2 Constitutional Court judges arrested in Turkey, all military judges suspended

© Maksim Bogodvid
Hundreds of Turkish judges and prosecutors have been suspended by the Turkish Defense Ministry, with at least two Constitutional Court judges having been arrested amid widening purges that follow a coup attempt last week.

Over 100 members of Turkey's Constitutional Court, including prosecutors and other judiciary members were arrested on Wednesday, Turkish national broadcaster NTV reported. Two Constitutional Court judges, Alparslan Altan and Erdal Tercan are among them.

The same day, the Turkish Defense Ministry also suspended at least 262 military judges and prosecutors.

The judiciary officials were investigated as part of the ongoing probe into the attempted military coup, Turkish media reported. The ministry did not specify how many prosecutors had been suspended, but said an investigation into all military judges in the country had been launched.

So far, some 60,000 people suspected of backing the July 15 coup attempt have been detained, dismissed or are being investigated, according to Reuters estimates. The wide-scale purge of state institutions has affected judiciary officials, civil servants, law enforcement and education workers.

A further 6,500 education ministry staff were suspended on Wednesday, while 626 educational institutions have been shut, Reuters reported citing a Turkish official.

READ MORE: All Turkish academics banned from traveling abroad amid widening post-coup purge

On Tuesday, the Education Ministry suspended 15,200 personnel and removed the licenses of 21,000 teachers working in private institutions around the country. All of these education workers will be banned from teaching in the future, Turkey’s Hurriyet Daily said.

The suspected pro-coup activists are said to be alleged supporters of a US-based self-exiled Muslim preacher Fethullah Gulen. The government has blamed the cleric, who is Erdogan's ally-turned-foe, of running a campaign that led to an attempt to forcefully seize power in the country. On the other side, concerns have been expressed the failed coup might have only played into the hands of the Turkish government in its fight with opponents.
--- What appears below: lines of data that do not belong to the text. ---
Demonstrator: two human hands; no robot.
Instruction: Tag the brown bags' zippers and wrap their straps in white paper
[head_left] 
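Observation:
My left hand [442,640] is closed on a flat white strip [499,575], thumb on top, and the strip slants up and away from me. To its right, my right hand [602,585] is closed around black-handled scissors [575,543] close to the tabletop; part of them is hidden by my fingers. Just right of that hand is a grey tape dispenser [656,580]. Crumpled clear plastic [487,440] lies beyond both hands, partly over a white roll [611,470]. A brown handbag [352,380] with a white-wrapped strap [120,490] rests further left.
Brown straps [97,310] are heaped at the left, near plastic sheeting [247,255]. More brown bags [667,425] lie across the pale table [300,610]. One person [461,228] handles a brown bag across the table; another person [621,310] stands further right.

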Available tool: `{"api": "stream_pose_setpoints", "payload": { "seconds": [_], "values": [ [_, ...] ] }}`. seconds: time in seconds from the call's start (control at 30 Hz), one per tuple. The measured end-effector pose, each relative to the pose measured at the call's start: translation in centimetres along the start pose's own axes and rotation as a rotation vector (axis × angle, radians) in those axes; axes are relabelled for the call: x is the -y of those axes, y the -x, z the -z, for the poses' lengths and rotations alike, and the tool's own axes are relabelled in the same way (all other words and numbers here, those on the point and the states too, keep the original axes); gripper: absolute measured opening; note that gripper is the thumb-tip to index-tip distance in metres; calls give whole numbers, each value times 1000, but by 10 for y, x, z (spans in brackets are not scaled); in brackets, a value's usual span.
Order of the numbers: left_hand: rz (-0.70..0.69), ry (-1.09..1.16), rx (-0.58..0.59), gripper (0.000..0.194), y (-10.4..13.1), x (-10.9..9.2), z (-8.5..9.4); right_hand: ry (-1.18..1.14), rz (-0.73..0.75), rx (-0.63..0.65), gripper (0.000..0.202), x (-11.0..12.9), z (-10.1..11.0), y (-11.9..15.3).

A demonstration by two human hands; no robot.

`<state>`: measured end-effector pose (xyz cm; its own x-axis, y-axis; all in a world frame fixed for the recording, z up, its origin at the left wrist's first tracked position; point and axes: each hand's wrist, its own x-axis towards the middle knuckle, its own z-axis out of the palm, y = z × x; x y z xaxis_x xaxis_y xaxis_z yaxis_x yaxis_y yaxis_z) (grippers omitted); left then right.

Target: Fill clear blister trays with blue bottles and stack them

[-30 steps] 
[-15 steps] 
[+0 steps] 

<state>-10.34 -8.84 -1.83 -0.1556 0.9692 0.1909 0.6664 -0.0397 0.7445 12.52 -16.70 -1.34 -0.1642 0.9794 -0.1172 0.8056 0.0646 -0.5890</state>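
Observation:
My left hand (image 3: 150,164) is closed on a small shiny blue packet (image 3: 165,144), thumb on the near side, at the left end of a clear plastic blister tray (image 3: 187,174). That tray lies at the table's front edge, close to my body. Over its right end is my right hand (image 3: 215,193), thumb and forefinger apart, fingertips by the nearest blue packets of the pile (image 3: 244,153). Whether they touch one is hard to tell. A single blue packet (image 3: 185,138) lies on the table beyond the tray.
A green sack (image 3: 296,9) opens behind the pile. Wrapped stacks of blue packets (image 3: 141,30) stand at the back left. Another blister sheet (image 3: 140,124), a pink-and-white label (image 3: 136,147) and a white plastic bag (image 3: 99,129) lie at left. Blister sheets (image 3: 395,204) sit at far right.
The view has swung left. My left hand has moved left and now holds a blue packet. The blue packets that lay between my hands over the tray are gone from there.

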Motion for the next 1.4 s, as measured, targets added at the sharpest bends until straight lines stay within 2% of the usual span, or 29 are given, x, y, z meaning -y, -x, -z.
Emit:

"Erdogan is using the coup as an excuse to stage a real coup," professor at Zaytouneh University, Ibrahim Alloush told RT, adding that "most" of the people who were sacked from their jobs or who were arrested "had nothing to do with that coup."

"Basically, what's going on [in Turkey] is Erdogan trying to impose a thinly veiled theocracy, which is a true platform of Erdogan's AKP party. These people are an offshoot of the Muslim Brotherhood and their platform is to recreate not only a religious state, but reincarnation of the Ottoman empire," Alloush said.

Meanwhile, President Recep Tayyip Erdogan has chaired a meeting with top military officials and security ministers at his presidential palace in the capital of Ankara, where he returned late Tuesday, for the first time after the attempted coup, AFP reported. Speaking earlier to his supporters in Istanbul, Erdogan has promised to announce "an important decision" following his meeting with the national security council.